- _WHAT IS BEING ASKED_
Leave the images aside and repeat the whole listing exactly.

====== SUPPLIED MATERIAL ======

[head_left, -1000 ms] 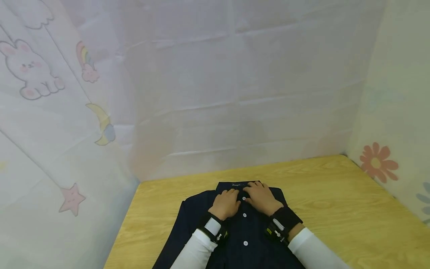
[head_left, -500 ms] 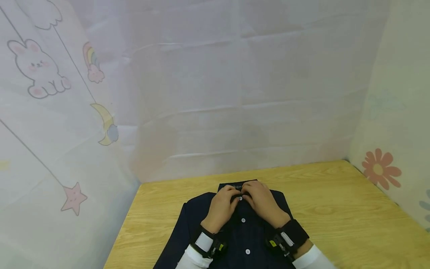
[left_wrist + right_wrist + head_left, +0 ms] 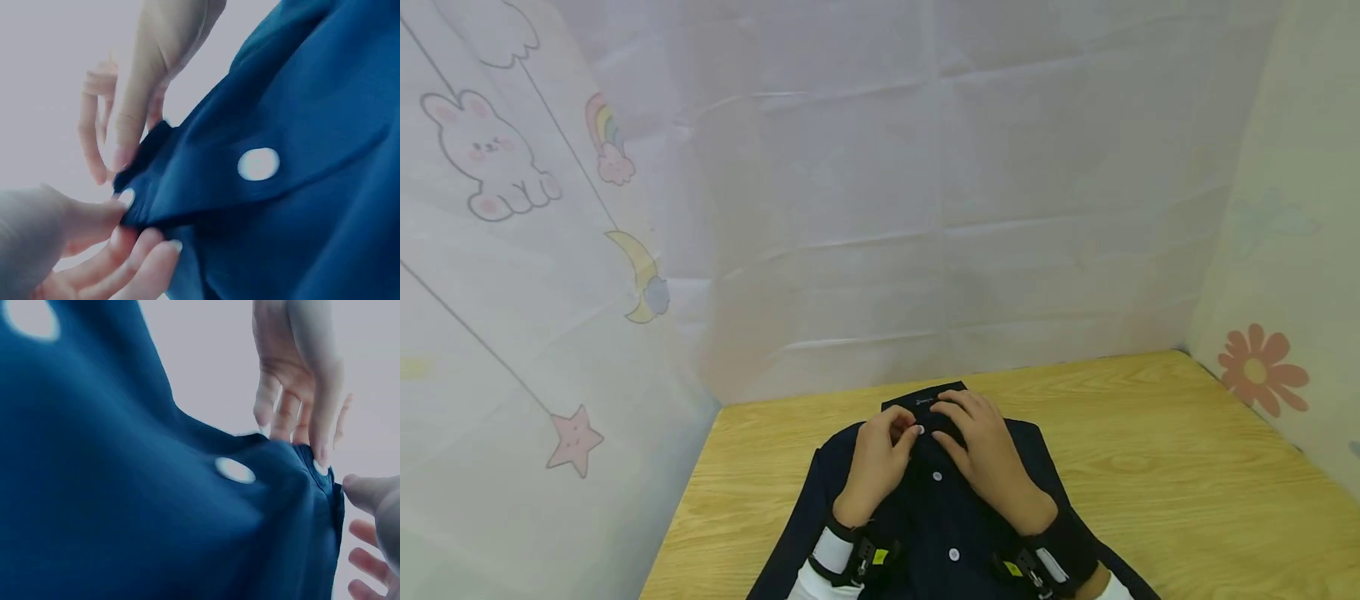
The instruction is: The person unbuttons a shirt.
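A dark navy button-up shirt (image 3: 925, 517) lies front up on the table, its collar (image 3: 917, 400) toward the far edge. At the top of the placket my left hand (image 3: 876, 462) pinches the cloth, thumb at the top white button (image 3: 127, 197) and fingers under the fabric. My right hand (image 3: 988, 454) is over the collar's right side, fingers bent and thumb apart from them. In the right wrist view the right hand's thumb (image 3: 362, 489) is beside the lifted cloth edge. Lower white buttons (image 3: 954, 554) run down the front.
The yellow wood-grain table (image 3: 1150, 442) reaches back to a pale cloth wall (image 3: 865, 208). Side walls with printed pictures, such as a pink star (image 3: 575, 440) and a red flower (image 3: 1262, 370), stand left and right.
Both hands were together at the top button half a second ago. The right hand's fingers have since spread away from it, while the left has shifted slightly left with the placket edge.
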`<state>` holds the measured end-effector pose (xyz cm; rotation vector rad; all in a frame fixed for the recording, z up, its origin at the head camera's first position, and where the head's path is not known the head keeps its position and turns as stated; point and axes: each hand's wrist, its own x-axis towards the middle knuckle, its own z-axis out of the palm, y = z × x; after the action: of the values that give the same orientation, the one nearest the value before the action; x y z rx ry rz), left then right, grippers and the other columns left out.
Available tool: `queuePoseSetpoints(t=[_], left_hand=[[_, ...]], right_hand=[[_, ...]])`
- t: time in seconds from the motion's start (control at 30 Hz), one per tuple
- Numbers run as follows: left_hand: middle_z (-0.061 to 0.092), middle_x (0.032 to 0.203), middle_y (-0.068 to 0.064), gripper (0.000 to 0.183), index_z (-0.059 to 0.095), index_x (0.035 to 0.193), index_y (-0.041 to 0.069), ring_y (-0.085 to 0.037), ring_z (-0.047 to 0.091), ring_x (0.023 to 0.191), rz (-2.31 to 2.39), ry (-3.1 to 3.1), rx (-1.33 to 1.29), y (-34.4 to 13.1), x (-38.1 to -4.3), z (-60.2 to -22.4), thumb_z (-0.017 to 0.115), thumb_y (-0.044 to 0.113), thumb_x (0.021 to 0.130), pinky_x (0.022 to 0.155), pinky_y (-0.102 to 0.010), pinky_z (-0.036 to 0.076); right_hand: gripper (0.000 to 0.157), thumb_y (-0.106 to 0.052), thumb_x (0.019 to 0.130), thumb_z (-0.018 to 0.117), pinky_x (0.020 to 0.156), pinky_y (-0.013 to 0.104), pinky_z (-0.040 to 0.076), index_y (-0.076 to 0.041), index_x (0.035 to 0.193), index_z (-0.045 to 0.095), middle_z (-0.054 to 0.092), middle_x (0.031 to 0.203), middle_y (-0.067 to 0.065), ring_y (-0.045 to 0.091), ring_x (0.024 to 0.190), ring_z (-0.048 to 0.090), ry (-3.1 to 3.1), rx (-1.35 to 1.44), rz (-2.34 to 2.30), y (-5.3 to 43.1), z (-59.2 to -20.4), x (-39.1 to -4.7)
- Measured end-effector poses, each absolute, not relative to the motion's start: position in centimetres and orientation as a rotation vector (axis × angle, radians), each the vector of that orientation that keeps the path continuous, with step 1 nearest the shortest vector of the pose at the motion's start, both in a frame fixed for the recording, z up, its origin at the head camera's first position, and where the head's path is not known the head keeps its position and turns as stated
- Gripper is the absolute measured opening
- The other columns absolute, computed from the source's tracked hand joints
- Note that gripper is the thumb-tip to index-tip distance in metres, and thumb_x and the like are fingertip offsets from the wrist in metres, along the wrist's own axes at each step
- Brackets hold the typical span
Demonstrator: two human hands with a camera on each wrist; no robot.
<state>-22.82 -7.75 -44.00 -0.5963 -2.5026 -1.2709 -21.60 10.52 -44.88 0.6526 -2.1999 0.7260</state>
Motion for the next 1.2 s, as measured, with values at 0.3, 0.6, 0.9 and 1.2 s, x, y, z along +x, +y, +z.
queuePoseSetpoints(t=[0.3,0.6,0.9,1.2], left_hand=[[0.067,0.092,-0.020,0.008,0.066,0.102,-0.007,-0.021,0.070,0.069,-1.922,-2.336,-0.518,-7.5,-22.2,-43.1,0.064,0.001,0.101,0.058,-0.022,0.060],[0.070,0.090,-0.025,0.013,0.066,0.105,-0.006,-0.026,0.073,0.068,-1.963,-2.378,-0.644,-7.6,-21.7,-42.9,0.067,0.005,0.100,0.060,-0.027,0.062],[0.065,0.092,-0.015,0.005,0.061,0.100,-0.003,-0.035,0.075,0.076,-1.884,-2.363,-0.626,-7.1,-21.3,-42.6,0.064,0.001,0.101,0.060,-0.025,0.062],[0.067,0.098,-0.017,0.013,0.069,0.109,-0.009,-0.047,0.071,0.090,-2.029,-2.475,-0.716,-8.2,-21.2,-42.2,0.065,0.000,0.100,0.065,-0.023,0.062]], right_hand=[[0.022,-0.009,0.086,0.084,0.070,0.038,0.057,-0.005,0.103,0.071,0.072,0.093,0.006,0.020,0.080,0.068,-2.340,0.387,1.011,9.3,-44.4,-19.9],[0.017,0.003,0.087,0.078,0.074,0.036,0.061,-0.005,0.102,0.074,0.075,0.094,0.005,0.020,0.084,0.074,-2.368,0.492,1.140,10.3,-44.2,-20.0],[0.021,-0.020,0.090,0.081,0.075,0.044,0.060,-0.006,0.105,0.077,0.077,0.100,0.009,0.026,0.086,0.074,-2.484,0.298,1.053,9.7,-43.6,-19.3],[0.004,-0.011,0.093,0.076,0.061,0.023,0.044,-0.011,0.089,0.076,0.067,0.077,-0.006,0.005,0.065,0.055,-2.558,0.598,1.157,10.9,-42.7,-19.2]])
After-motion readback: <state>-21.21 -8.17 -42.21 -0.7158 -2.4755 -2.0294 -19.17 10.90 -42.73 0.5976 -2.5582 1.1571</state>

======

- _ANSWER AREA_
[head_left, -1000 ms] 
[head_left, -500 ms] 
[left_wrist + right_wrist + head_left, +0 ms] 
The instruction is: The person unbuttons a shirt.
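A dark navy button-up shirt (image 3: 925, 517) lies front up on the table, its collar (image 3: 917, 400) toward the far edge. At the top of the placket my left hand (image 3: 876, 462) pinches the cloth, thumb at the top white button (image 3: 127, 197) and fingers under the fabric. My right hand (image 3: 988, 454) is over the collar's right side, fingers bent and thumb apart from them. In the right wrist view the right hand's thumb (image 3: 362, 489) is beside the lifted cloth edge. Lower white buttons (image 3: 954, 554) run down the front.
The yellow wood-grain table (image 3: 1150, 442) reaches back to a pale cloth wall (image 3: 865, 208). Side walls with printed pictures, such as a pink star (image 3: 575, 440) and a red flower (image 3: 1262, 370), stand left and right.
Both hands were together at the top button half a second ago. The right hand's fingers have since spread away from it, while the left has shifted slightly left with the placket edge.
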`<state>` holds the measured end-effector pose (xyz cm; rotation vector rad; all in a frame fixed for the recording, z up, its origin at the head camera's first position, and where the head's path is not known the head keeps its position and turns as stated; point and axes: each hand's wrist, its own x-axis towards the middle knuckle, its own z-axis out of the palm, y = z × x; after the action: of the values that give the same orientation, the one nearest the value before the action; x y z rx ry rz), left then right, grippers and the other columns left out.
Available tool: `queuePoseSetpoints(t=[_], left_hand=[[_, ...]], right_hand=[[_, ...]])`
- t: time in seconds from the motion's start (control at 30 Hz), one per tuple
- Numbers run as follows: left_hand: middle_z (-0.061 to 0.092), middle_x (0.032 to 0.203), middle_y (-0.068 to 0.064), gripper (0.000 to 0.183), index_z (-0.059 to 0.095), index_x (0.035 to 0.193), index_y (-0.041 to 0.069), ring_y (-0.085 to 0.037), ring_z (-0.047 to 0.091), ring_x (0.023 to 0.191), rz (-2.31 to 2.39), ry (-3.1 to 3.1), rx (-1.33 to 1.29), y (-34.4 to 13.1), x (-38.1 to -4.3), z (-60.2 to -22.4), thumb_z (-0.017 to 0.115), thumb_y (-0.044 to 0.113), thumb_x (0.021 to 0.130), pinky_x (0.022 to 0.155), pinky_y (-0.102 to 0.010), pinky_z (-0.036 to 0.076); right_hand: gripper (0.000 to 0.157), thumb_y (-0.106 to 0.052), thumb_x (0.019 to 0.130), thumb_z (-0.018 to 0.117), pinky_x (0.020 to 0.156), pinky_y (-0.013 to 0.104), pinky_z (-0.040 to 0.076), index_y (-0.076 to 0.041), index_x (0.035 to 0.193), index_z (-0.045 to 0.095), middle_z (-0.054 to 0.092), middle_x (0.031 to 0.203), middle_y (-0.067 to 0.065), ring_y (-0.045 to 0.091), ring_x (0.024 to 0.190), ring_z (-0.048 to 0.090), ry (-3.1 to 3.1), rx (-1.35 to 1.44), rz (-2.34 to 2.30), y (-5.3 to 43.1), z (-59.2 to -20.4), x (-39.1 to -4.7)
- Measured end-effector poses, each absolute, not relative to the motion's start: position in centimetres and orientation as a rotation vector (axis × angle, radians), each the vector of that orientation that keeps the path continuous, with step 1 nearest the shortest vector of the pose at the motion's start, both in a frame fixed for the recording, z up, its origin at the head camera's first position, and where the head's path is not known the head keeps its position and turns as stated
- Gripper is the absolute measured opening
- The other columns absolute, computed from the source's tracked hand joints
- Note that gripper is the thumb-tip to index-tip distance in metres, and thumb_x and the like are fingertip offsets from the wrist in metres, along the wrist's own axes at each step
- Brackets hold the typical span
Demonstrator: two human hands with a camera on each wrist; no robot.
<state>-22.82 -7.75 -44.00 -0.5963 -2.5026 -1.2709 -21.60 10.52 -44.88 0.6526 -2.1999 0.7260</state>
Motion for the next 1.2 s, as measured, with values at 0.3, 0.6, 0.9 and 1.2 s, x, y, z along +x, +y, +z.
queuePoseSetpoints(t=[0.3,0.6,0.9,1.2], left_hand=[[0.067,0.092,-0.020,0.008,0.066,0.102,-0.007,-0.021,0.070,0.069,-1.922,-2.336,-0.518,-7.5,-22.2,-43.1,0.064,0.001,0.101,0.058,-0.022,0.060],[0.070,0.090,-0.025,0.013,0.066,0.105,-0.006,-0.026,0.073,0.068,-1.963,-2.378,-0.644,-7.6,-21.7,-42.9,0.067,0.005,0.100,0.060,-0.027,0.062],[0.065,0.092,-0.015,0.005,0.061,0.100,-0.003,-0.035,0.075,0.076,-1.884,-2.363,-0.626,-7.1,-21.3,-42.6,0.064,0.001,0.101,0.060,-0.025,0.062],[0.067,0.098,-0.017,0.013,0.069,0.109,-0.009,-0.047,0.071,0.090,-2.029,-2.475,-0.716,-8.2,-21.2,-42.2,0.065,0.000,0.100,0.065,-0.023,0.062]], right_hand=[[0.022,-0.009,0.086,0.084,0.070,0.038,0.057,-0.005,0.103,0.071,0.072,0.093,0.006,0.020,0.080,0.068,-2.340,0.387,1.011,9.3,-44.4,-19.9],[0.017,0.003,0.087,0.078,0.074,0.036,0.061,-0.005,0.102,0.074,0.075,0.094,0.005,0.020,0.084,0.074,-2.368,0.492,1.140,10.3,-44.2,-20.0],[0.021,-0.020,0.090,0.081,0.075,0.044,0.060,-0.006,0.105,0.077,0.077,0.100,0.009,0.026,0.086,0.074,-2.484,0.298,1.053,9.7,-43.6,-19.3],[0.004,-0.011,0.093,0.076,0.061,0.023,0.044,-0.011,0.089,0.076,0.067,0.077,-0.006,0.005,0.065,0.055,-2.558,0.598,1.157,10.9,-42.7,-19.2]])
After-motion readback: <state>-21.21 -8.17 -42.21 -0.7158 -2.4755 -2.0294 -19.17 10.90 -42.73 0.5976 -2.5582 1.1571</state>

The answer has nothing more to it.